The buzz of the city is a shock to the system after driving through the untouched beauty of Iceland’s south coast for three days. I nervously clutch the wheel as I find myself in a roundabout next to another vehicle, laughing at how ridiculous this is given my usual daily morning battle against Toronto traffic.
The city’s pulse follows us straight into the lobby of our first overnight accommodation, the Icelandair Hotel Reykjavik Marina. It’s 6:00 on a Friday and the lobby is overflowing with Reykjavik’s hip happy hour crowd. The International Food & Fun Festival is in town, and guest mixologists from Copenhagen have already gotten the party started at a pop-up bar in the corner, an offshoot of the hotel’s upbeat restaurant and bar, the Slippbarinn.
Feeling decidedly under dressed and road-weary after a day on the touring the Golden Circle, we check into our room.
And. There. Are. Bunk beds.
Not the type of bunk beds you used to share with your little sister (sorry Jill). I’m talking sweet king-size- adult-tree-house-bunk-beds, complete with a stylish sitting area.
The hotel’s boutique charm is all in the details, from the fishermen and rope-knot prints that pay homage to Iceland’s maritime history, to the cozy nooks decorated with antique odds and ends, and the quirky quotes situated around the property inviting you to make it your own.
If our stomachs hadn’t been screaming at us, I think we might have stayed put in our newfound tree-fort for the rest of the night. Instead, we put on our party pants and headed out to mingle Reykjavik-style.

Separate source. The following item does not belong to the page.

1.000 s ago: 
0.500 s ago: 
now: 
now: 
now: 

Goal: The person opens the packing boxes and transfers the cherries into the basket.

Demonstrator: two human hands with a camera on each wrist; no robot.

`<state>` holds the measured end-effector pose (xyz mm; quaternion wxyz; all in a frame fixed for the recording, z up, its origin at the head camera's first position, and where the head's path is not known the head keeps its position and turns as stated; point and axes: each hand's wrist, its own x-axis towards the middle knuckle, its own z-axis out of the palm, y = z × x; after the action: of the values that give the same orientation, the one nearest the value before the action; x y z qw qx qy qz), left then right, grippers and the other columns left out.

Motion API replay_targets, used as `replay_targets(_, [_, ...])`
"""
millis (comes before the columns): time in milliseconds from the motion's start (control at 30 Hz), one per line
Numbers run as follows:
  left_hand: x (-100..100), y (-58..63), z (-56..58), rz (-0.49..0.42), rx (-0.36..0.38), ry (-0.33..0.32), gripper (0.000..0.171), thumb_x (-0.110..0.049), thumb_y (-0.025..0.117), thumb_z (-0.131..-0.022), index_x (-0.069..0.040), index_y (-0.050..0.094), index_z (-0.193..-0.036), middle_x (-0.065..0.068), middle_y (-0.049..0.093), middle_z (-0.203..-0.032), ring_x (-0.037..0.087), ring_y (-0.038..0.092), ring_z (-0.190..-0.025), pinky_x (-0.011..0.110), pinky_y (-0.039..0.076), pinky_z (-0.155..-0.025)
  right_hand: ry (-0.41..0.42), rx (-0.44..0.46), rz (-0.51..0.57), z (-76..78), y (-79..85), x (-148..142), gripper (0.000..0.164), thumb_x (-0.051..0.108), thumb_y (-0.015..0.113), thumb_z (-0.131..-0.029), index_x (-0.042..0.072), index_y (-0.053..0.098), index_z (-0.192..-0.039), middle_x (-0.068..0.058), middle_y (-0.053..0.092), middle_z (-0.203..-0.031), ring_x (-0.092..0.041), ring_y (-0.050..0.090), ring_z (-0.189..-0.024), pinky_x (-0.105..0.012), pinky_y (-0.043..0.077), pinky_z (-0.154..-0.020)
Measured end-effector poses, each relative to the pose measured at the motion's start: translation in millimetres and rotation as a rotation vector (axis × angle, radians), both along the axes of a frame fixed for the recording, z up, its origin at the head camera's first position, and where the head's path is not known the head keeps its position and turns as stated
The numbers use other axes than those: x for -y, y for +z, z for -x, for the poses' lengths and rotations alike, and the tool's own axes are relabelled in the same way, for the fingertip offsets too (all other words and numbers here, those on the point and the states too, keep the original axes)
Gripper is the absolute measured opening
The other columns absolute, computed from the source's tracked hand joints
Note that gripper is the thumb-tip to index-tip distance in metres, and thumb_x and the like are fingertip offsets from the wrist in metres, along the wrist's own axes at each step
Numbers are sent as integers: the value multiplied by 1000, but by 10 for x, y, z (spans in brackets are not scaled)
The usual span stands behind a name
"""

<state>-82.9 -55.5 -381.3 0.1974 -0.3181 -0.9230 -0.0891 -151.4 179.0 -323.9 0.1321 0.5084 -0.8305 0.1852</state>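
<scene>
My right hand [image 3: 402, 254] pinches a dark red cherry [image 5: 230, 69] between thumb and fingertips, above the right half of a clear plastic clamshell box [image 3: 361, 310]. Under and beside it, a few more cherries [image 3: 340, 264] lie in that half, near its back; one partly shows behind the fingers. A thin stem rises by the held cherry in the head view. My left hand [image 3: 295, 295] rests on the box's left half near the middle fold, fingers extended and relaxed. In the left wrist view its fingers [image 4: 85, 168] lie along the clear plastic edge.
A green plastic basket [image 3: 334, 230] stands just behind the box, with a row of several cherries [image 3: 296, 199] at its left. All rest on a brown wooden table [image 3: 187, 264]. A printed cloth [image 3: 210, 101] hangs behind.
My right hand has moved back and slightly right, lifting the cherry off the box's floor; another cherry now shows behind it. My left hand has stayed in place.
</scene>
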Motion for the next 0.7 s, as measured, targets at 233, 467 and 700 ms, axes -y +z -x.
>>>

By the time we managed to tear ourselves away from our room, the Slippbarrin was in full swing. It was our first taste of Reykjavik’s legendary nightlife and culinary scene, and I was finally starting to understand what all the hype is about.
We splashed out on what ended up being one of the best meals of the trip, with myself devouring the fish of the day (cod) and a Pippi Gonzales – the most strangely delicious tequila concoction ever created.
Retiring to our tree house with full bellies, it was time to mentally and physically prepare to join the rúntur, Reykjavik’s weekend pub-crawl where revelers float from pub to club between midnight until the sun comes up, and the party is found as much on the city’s cobblestone streets as anywhere else.
The next morning, we sopped up the previous night’s activities at the hotel’s breakfast buffet. Brunch — add it to the list of things Icelanders do incredibly well.
Icelandair Hotel Reykjavik Marina embodied everything that I loved about Reykjavik — forward-thinking and modern with proud historical roots, oozing artistic and cultural cool, and radiating a warm and welcoming small-town vibe all with the pulse of a city three times its size. Our stay here proved to be the perfect orientation to a city that got under my skin and stole a piece of my heart.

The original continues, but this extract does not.